Яд, порох, дамский пистолет - Александра Лавалье
Варя встала:
– Вы гораздо внимательнее, чем господа, которые были здесь ранее.
Она отняла у Алексея книгу и прижала к себе, будто не могла выносить, что произведение находится в чужих руках.
– Это «Нигилистка», повесть Софьи Ковалевской[51]. Она о девушке, которая вышла замуж за политического осуждённого Павленкова.
– История большой любви?
– Нет, она даже не была знакома с ним.

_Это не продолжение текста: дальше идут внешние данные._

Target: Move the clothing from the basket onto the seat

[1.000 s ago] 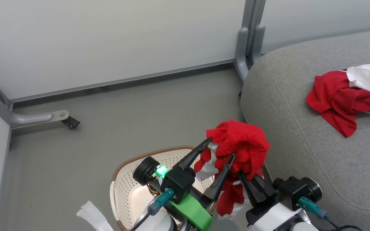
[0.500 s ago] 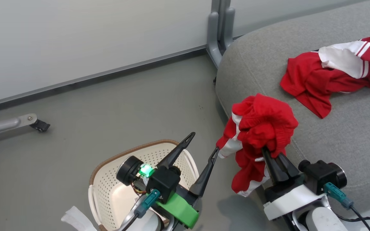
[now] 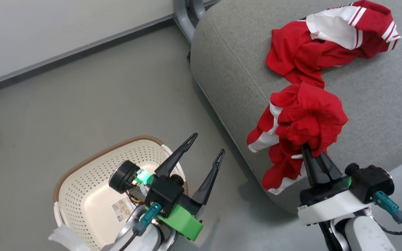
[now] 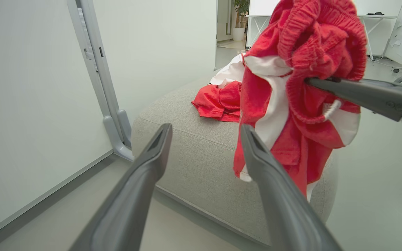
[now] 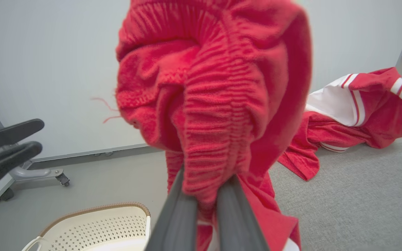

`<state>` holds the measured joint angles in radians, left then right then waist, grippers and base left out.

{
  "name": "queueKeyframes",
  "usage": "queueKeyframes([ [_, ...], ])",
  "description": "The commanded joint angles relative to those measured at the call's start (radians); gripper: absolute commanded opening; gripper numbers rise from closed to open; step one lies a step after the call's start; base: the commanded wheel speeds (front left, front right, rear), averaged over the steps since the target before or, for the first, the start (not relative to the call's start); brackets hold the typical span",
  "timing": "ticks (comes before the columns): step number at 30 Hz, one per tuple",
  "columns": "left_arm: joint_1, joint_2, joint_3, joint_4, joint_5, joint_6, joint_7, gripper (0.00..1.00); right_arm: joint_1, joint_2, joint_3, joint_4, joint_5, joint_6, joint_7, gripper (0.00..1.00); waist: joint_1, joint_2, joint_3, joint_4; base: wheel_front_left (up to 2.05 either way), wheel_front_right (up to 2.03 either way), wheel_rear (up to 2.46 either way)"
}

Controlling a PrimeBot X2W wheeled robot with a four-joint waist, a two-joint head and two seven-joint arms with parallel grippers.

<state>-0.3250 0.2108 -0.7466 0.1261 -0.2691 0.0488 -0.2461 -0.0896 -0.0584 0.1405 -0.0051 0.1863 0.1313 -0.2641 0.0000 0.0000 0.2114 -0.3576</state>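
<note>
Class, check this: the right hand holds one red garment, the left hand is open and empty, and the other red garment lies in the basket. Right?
Wrong in one respect: the other red garment lies on the seat, not in the basket, as the head view shows. The rest stands.

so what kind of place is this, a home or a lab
Probably an office or lab space, not a home: white partition panels on grey wheeled feet, a smooth grey floor, and white desks beyond the seat.

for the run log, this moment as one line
right gripper: shut on held garment, at seat edge | left gripper: open, free | other garment: on seat | basket: no clothing seen
</note>
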Motion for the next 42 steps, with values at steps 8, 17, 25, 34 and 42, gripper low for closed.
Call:
queueKeyframes([
  [8, -0.065, 0.049, -0.007, -0.067, 0.038, -0.005, 0.053, 1.0, -0.156, 0.007, -0.1, -0.016, 0.055, -0.001, -0.001, 0.0, 0.0, 0.0, 0.231, -0.031, 0.0, 0.0, 0.0],
  [17, -0.156, 0.084, -0.015, -0.12, 0.086, -0.021, 0.087, 1.0, -0.477, -0.053, -0.299, 0.017, 0.128, -0.001, -0.001, 0.0, 0.0, 0.0, 0.445, 0.081, 0.0, 0.0, 0.0],
  [25, -0.211, 0.102, -0.03, -0.143, 0.127, -0.033, 0.091, 1.0, -0.801, -0.249, -0.395, 0.228, 0.182, -0.001, -0.001, 0.0, 0.0, 0.0, 0.549, 0.147, 0.0, 0.0, 0.0],
  [34, -0.243, 0.071, -0.048, -0.121, 0.127, -0.034, 0.073, 1.0, -0.976, -0.415, -0.484, 0.609, 0.167, -0.001, 0.013, 0.0, 0.0, 0.0, 0.589, 0.204, 0.0, 0.0, 0.0],
  [42, -0.233, 0.068, -0.042, -0.083, 0.127, -0.004, 0.054, 1.0, -0.909, -0.416, -0.52, 0.702, 0.105, -0.001, -0.002, 1.0, 0.0, 0.0, 0.535, 0.214, 0.0, 0.0, 0.0],
])
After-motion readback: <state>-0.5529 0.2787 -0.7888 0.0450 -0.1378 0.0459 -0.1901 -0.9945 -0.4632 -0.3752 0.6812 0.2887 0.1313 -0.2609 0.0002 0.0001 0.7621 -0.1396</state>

Она сделала это, чтобы облегчить его участь, выбрала это своим «делом». Женатых не ссылали на каторгу, им полагалось поселение.
Квашнин на кровати закатил глаза. К счастью, Варя стояла к нему спиной и не увидела этого, иначе весь разговор рассыпался бы прахом. А Алексей внезапно подумал, что надо бы взять информацию на заметку. Мало ли, вдруг Макрушину удастся осудить его? И тогда Варвара Дмитриевна могла бы… Но он тут же устыдился своих мыслей и недовольно пробурчал:
– Полагаю, эта книга запрещена в Российской империи…
– Разумеется, запрещена! Разве царские приспешники в силах читать правду о том, как в России обращаются со свободомыслящими людьми? Как губят в тюрьмах и ссылают в Сибирь тех, кто позволил себе выразить недовольство существующим положением? Видите, я читаю на французском, русскую версию уничтожили. Они боятся даже книг!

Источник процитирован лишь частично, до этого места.